Try it
Your job with the data below is to output exactly the lines from the one holding "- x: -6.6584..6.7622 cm" down to the one holding "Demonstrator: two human", both included, and no others.

Records shown
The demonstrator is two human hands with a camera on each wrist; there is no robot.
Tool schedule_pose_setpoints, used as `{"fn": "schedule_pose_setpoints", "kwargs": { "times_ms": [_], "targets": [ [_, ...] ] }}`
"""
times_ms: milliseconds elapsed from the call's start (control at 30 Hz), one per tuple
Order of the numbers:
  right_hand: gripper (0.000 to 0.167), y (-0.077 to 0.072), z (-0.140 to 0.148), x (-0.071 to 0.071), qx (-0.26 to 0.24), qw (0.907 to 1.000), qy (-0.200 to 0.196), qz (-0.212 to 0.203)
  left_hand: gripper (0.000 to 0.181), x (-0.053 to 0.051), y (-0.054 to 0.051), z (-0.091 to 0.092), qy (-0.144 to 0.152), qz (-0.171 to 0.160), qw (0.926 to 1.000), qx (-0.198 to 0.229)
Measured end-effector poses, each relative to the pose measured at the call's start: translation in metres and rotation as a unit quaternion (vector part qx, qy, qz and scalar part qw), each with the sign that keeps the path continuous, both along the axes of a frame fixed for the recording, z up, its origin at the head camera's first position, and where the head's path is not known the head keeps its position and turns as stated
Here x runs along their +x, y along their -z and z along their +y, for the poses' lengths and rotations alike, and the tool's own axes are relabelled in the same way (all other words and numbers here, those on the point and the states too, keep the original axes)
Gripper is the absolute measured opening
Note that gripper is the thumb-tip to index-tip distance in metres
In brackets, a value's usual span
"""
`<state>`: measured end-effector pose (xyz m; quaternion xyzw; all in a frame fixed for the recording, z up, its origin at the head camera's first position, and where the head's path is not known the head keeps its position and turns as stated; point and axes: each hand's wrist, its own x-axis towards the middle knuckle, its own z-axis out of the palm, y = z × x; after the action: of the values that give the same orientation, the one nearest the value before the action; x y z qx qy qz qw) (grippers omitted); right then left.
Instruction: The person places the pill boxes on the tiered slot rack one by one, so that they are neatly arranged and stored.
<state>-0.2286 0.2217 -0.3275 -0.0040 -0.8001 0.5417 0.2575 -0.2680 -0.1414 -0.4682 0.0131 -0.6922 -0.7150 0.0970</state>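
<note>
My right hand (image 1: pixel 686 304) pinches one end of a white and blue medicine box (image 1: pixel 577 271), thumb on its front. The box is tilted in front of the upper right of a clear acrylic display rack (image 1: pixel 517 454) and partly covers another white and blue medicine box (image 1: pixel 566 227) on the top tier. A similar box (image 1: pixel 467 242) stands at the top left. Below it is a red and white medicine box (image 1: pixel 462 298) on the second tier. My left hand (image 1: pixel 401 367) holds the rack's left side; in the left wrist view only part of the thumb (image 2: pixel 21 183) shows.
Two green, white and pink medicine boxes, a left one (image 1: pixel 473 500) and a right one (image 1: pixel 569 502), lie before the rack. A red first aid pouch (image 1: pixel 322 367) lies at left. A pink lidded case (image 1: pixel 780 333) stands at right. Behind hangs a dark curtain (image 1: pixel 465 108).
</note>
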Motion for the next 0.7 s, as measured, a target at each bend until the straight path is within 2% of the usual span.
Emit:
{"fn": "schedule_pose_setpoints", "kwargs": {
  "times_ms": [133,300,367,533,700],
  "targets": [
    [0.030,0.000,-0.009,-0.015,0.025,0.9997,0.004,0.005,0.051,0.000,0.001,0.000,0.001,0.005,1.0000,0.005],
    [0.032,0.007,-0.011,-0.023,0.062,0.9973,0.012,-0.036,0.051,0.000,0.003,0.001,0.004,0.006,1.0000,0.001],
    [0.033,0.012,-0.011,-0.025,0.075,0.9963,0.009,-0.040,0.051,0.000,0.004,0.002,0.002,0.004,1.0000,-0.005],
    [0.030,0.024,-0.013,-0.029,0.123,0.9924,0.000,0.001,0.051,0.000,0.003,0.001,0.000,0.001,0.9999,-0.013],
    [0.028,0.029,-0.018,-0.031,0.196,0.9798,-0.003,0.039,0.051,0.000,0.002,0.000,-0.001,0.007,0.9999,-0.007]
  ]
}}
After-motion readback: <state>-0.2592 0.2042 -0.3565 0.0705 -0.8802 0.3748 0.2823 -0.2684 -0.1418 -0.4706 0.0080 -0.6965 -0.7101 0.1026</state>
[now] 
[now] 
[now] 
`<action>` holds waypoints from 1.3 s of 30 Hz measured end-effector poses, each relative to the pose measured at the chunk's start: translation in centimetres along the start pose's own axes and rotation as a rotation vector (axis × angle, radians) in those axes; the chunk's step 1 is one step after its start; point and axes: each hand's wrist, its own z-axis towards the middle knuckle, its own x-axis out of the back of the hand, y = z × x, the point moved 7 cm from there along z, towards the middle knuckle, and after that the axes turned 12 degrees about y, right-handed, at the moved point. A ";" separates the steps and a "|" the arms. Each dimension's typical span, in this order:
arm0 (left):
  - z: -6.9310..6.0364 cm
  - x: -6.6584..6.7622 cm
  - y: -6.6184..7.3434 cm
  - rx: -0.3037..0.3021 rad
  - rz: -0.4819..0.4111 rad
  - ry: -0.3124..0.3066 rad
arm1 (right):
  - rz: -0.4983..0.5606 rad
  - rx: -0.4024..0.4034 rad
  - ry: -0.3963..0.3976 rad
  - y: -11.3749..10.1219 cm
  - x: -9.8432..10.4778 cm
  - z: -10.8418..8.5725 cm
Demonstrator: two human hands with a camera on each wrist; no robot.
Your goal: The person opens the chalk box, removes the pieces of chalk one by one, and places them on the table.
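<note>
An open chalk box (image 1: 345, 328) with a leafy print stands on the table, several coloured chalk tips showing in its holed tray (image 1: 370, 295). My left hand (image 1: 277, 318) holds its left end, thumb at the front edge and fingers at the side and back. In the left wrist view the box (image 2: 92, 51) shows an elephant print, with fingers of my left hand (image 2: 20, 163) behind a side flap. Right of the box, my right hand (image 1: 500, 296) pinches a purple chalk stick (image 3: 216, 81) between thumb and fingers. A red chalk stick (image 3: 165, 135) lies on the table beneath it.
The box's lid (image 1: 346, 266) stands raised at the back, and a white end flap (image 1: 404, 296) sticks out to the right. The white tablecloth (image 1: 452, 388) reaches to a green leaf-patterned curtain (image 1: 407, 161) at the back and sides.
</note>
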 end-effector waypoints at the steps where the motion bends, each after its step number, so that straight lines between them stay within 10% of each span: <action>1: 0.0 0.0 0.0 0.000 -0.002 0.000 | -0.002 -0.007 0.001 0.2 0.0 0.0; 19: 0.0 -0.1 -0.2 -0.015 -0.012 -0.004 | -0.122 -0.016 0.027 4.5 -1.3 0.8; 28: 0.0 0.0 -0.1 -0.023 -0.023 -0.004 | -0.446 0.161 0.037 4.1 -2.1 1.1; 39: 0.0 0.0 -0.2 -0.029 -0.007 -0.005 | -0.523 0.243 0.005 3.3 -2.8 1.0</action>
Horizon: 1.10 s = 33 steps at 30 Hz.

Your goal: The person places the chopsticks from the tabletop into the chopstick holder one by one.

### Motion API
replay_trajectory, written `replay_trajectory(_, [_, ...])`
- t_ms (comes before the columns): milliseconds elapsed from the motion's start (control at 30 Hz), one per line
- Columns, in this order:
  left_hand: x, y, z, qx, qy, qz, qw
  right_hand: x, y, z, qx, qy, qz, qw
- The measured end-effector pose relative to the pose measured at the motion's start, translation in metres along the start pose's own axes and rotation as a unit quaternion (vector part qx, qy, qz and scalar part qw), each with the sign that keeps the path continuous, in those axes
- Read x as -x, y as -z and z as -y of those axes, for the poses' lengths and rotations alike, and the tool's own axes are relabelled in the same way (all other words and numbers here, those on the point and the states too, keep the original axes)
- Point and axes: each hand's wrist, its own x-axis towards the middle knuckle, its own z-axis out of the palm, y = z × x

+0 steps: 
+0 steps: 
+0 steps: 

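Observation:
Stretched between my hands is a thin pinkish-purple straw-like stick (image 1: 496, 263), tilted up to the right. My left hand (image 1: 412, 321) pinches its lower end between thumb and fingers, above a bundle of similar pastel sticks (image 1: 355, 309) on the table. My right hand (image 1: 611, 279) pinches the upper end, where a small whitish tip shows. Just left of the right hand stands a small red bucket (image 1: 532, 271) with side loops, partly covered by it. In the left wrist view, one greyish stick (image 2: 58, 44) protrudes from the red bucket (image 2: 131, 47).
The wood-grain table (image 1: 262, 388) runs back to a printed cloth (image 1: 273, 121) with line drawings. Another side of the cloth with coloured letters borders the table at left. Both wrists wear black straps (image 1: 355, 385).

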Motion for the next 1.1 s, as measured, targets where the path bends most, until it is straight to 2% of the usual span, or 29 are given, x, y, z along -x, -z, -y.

Task response
  - x: -6.6584..6.7622 cm
  - y: -6.6184..7.3434 cm
  - rx: -0.3037..0.3021 rad
  - rz: -0.4819..0.4111 rad
  - ry: -0.3124..0.3066 rad
arm1 (right):
  - rz: -0.4983..0.5606 rad
  - rx: -0.4024..0.4034 rad
  - ry: -0.3963..0.3976 rad
  - y: -11.3749..10.1219 cm
  - x: -9.8432..10.4778 cm
  - z: -10.8418..8.5725 cm
Demonstrator: two human hands with a camera on each wrist; no robot.

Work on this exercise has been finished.